(Beginning of The records)

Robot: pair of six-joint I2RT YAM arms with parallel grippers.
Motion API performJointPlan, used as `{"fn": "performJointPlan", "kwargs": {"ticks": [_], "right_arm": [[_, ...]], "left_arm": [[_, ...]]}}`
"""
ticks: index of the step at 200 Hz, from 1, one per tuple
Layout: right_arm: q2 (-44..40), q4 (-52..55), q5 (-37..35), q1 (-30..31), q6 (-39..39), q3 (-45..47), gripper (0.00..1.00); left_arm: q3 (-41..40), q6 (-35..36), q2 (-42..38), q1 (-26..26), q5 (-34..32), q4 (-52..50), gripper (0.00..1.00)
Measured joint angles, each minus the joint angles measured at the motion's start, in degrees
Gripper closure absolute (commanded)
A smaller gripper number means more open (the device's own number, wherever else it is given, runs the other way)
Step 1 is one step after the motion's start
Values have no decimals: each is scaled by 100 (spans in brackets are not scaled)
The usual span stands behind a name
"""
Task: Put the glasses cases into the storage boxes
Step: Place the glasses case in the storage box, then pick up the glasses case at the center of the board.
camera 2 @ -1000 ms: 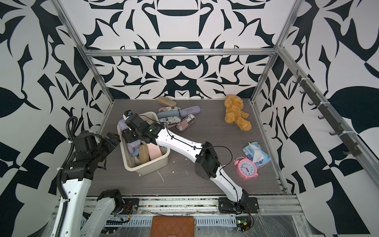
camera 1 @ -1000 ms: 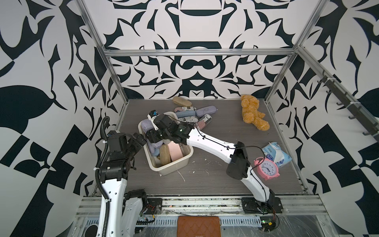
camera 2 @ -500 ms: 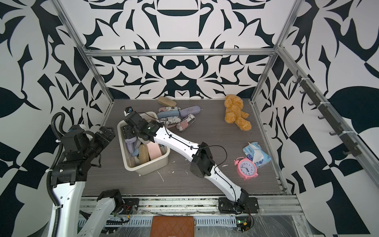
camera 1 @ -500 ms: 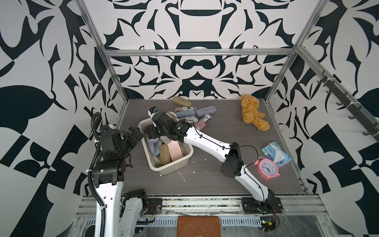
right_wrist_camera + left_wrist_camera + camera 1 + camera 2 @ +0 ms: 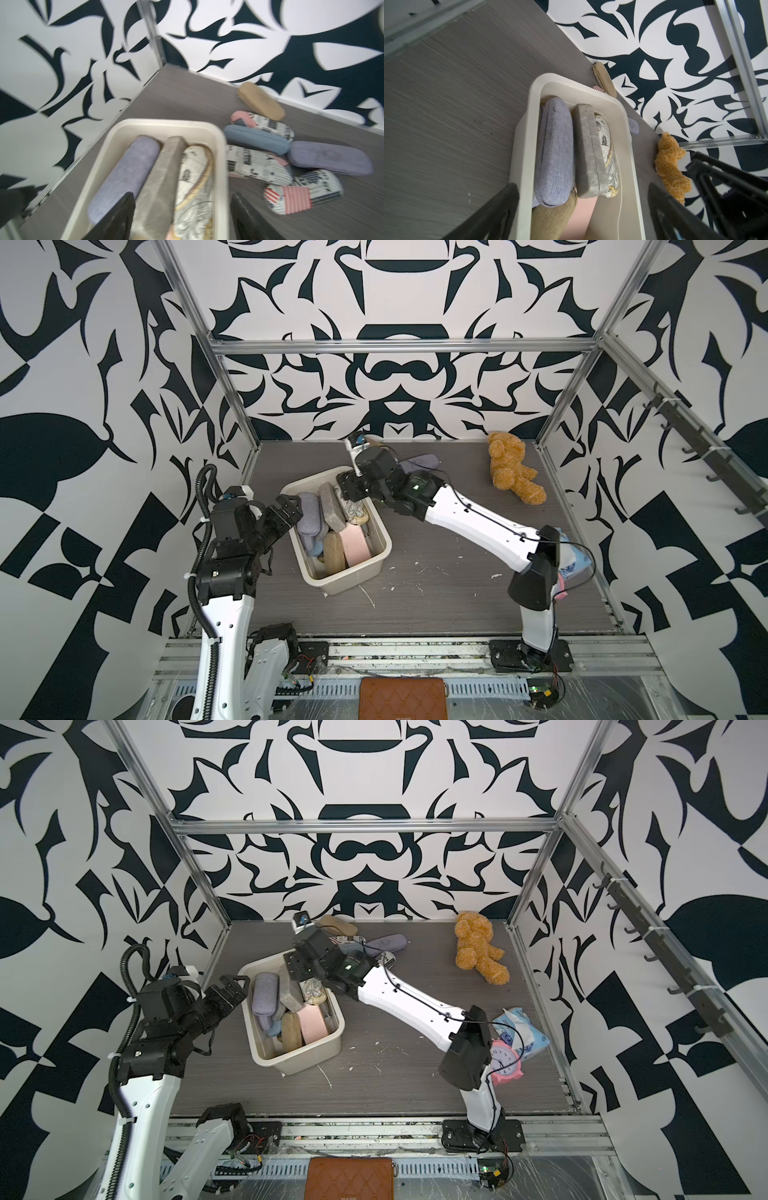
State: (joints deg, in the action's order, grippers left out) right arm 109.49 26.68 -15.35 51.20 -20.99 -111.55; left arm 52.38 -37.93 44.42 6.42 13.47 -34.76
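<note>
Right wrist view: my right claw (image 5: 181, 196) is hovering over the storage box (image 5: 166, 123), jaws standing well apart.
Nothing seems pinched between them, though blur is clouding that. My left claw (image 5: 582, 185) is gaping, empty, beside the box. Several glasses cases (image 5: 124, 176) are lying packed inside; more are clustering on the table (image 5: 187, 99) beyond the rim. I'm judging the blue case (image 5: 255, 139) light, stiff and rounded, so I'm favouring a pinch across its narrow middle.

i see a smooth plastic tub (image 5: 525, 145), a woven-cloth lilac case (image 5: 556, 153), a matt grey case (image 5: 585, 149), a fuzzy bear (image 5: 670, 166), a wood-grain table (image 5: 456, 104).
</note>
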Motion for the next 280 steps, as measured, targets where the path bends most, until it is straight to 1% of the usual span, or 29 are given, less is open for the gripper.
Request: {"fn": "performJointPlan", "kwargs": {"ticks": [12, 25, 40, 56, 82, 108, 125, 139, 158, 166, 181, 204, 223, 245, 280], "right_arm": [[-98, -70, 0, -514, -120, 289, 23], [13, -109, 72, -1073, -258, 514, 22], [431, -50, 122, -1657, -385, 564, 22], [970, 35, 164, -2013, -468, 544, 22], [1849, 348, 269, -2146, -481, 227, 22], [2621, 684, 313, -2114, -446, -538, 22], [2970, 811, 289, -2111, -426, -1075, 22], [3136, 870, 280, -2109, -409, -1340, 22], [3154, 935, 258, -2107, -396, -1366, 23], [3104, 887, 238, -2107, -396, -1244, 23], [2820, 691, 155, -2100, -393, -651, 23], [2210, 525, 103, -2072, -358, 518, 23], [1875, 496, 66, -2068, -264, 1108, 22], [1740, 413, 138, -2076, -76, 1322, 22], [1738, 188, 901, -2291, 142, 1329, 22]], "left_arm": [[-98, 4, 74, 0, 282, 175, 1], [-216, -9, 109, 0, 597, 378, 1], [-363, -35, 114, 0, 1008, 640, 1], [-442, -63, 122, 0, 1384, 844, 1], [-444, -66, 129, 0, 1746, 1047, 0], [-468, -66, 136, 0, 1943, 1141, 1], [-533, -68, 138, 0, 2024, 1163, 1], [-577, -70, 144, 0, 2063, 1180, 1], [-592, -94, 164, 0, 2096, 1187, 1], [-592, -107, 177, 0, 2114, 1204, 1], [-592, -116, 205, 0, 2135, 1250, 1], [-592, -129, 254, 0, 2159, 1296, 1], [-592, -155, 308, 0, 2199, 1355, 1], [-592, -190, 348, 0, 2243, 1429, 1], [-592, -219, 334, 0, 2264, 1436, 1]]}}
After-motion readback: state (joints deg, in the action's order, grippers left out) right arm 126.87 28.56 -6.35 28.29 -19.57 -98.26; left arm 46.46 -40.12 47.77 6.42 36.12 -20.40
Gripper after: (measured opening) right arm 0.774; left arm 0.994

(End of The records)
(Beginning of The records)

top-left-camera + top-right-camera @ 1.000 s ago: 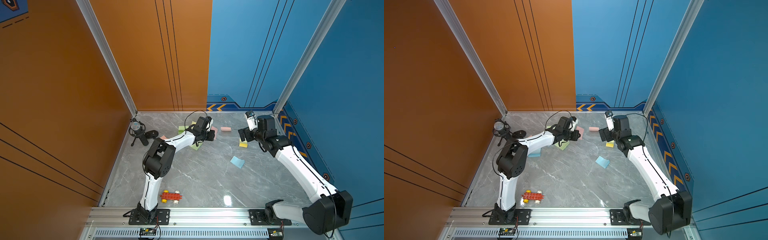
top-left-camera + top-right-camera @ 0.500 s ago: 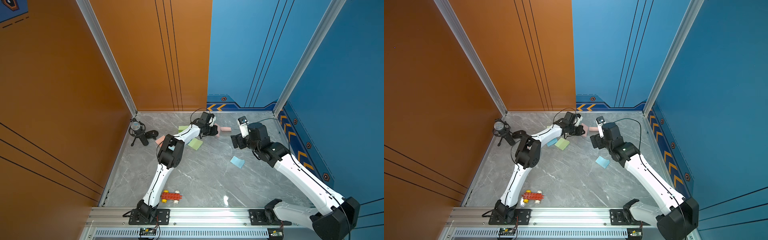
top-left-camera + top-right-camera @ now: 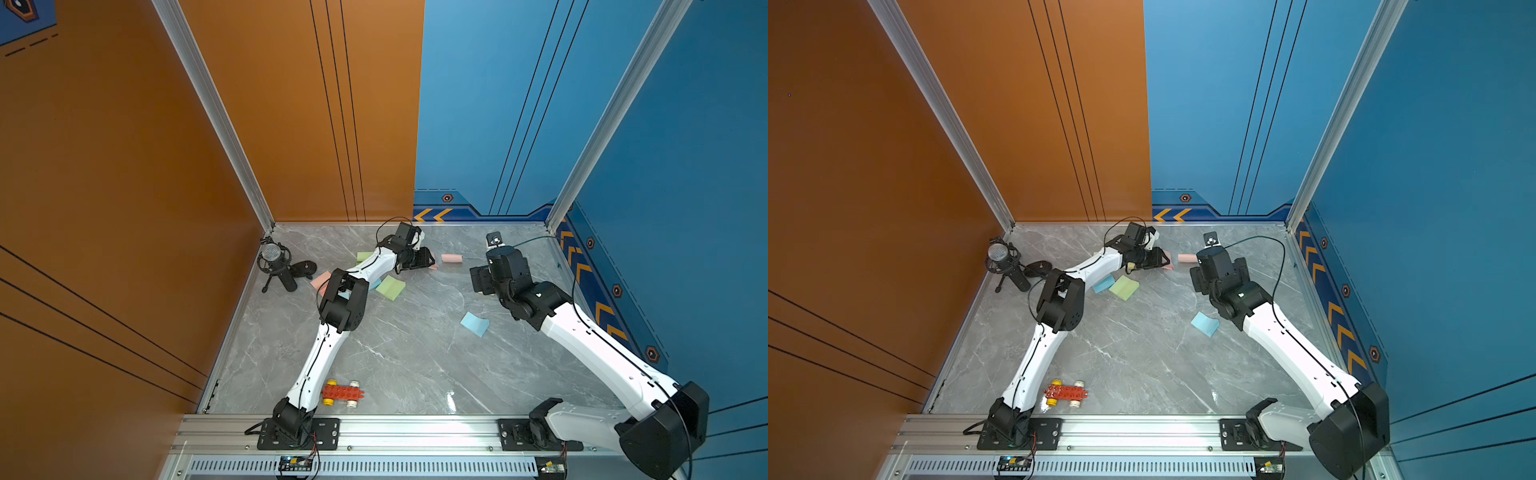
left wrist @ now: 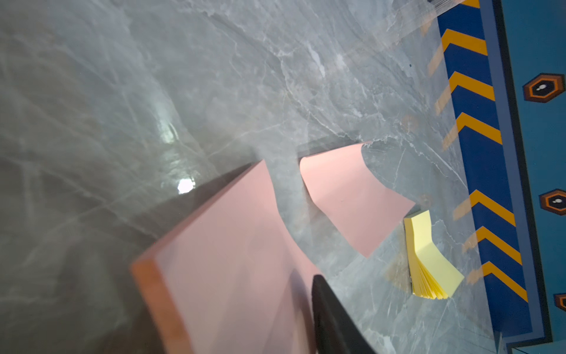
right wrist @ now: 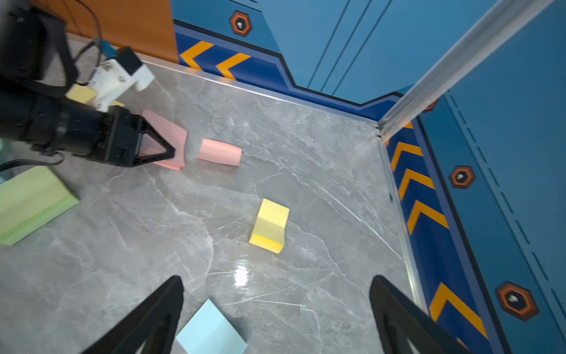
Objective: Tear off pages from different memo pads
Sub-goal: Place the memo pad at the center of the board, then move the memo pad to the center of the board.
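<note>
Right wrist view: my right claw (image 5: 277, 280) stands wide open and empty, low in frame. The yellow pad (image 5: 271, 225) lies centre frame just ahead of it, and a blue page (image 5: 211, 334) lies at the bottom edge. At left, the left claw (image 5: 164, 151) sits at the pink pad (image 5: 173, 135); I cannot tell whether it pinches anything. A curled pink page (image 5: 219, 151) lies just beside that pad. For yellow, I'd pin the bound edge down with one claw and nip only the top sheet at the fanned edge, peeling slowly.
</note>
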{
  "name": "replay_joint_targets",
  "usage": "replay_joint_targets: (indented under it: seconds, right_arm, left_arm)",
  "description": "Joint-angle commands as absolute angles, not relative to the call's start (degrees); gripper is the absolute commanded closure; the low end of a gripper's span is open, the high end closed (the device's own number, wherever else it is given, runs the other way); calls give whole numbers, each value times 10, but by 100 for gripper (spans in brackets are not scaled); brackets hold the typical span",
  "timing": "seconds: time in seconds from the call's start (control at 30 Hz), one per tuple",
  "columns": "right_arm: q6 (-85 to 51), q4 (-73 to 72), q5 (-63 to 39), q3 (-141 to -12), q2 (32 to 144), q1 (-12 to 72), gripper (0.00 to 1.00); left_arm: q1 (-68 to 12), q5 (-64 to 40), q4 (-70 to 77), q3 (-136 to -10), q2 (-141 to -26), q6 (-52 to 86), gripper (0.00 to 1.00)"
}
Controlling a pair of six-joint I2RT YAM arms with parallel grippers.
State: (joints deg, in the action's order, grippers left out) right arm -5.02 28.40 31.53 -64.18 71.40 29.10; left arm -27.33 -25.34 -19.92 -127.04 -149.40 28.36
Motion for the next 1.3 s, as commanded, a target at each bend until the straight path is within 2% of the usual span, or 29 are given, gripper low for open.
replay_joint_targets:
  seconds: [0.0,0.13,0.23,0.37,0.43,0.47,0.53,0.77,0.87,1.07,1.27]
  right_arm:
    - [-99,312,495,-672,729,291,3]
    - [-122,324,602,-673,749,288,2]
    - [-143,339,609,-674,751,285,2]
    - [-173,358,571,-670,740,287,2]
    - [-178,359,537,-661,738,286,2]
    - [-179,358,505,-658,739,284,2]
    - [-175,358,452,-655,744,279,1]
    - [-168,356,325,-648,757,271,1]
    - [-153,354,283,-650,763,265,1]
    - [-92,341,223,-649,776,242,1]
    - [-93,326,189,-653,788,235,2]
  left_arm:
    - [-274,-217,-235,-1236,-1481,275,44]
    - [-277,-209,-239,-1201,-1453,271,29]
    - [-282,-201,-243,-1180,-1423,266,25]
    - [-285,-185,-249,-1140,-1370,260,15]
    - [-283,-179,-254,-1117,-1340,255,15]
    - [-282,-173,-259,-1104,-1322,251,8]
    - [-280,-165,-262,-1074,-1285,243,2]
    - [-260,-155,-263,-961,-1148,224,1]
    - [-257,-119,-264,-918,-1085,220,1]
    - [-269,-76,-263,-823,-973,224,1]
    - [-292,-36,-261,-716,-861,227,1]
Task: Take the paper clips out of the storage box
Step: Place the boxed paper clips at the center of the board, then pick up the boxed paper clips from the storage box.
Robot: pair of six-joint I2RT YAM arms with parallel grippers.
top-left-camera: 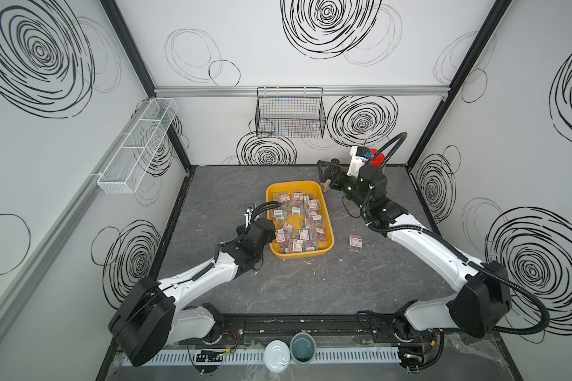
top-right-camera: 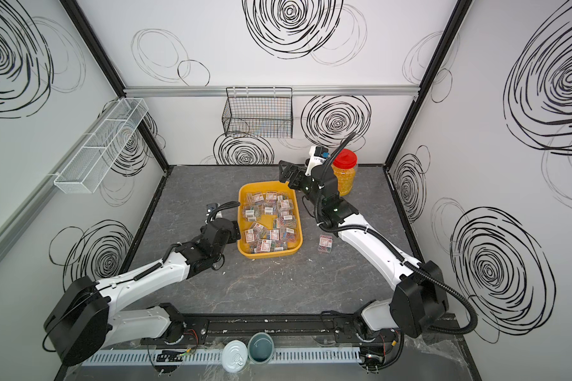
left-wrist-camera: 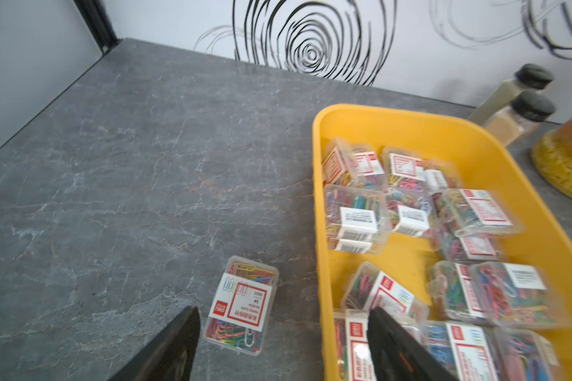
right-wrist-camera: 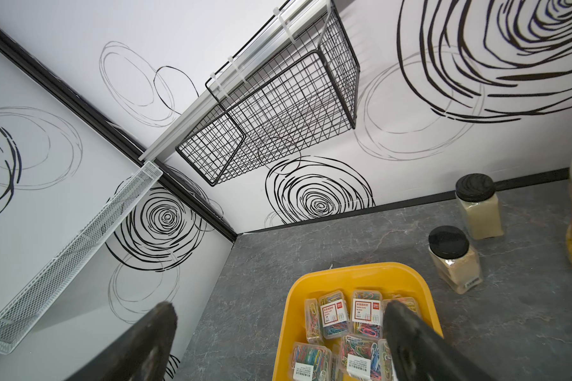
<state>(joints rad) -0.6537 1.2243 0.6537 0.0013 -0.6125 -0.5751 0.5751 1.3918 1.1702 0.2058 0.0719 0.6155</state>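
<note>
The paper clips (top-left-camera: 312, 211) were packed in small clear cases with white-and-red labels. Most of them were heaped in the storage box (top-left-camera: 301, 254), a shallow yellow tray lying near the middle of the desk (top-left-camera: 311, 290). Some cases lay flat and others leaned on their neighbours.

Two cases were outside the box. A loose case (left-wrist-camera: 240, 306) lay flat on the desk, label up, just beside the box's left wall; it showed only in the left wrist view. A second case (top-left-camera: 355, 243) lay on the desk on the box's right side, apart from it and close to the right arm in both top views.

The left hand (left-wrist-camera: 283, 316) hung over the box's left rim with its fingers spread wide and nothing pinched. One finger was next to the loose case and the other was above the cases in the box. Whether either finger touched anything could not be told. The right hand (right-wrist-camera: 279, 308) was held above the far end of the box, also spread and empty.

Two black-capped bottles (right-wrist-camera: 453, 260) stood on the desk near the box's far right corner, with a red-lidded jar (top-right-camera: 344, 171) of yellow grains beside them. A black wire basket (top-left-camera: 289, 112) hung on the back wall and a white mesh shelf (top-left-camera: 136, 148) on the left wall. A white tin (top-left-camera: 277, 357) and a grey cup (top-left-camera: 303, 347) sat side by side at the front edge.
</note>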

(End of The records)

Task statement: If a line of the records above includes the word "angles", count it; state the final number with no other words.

Written solution: 2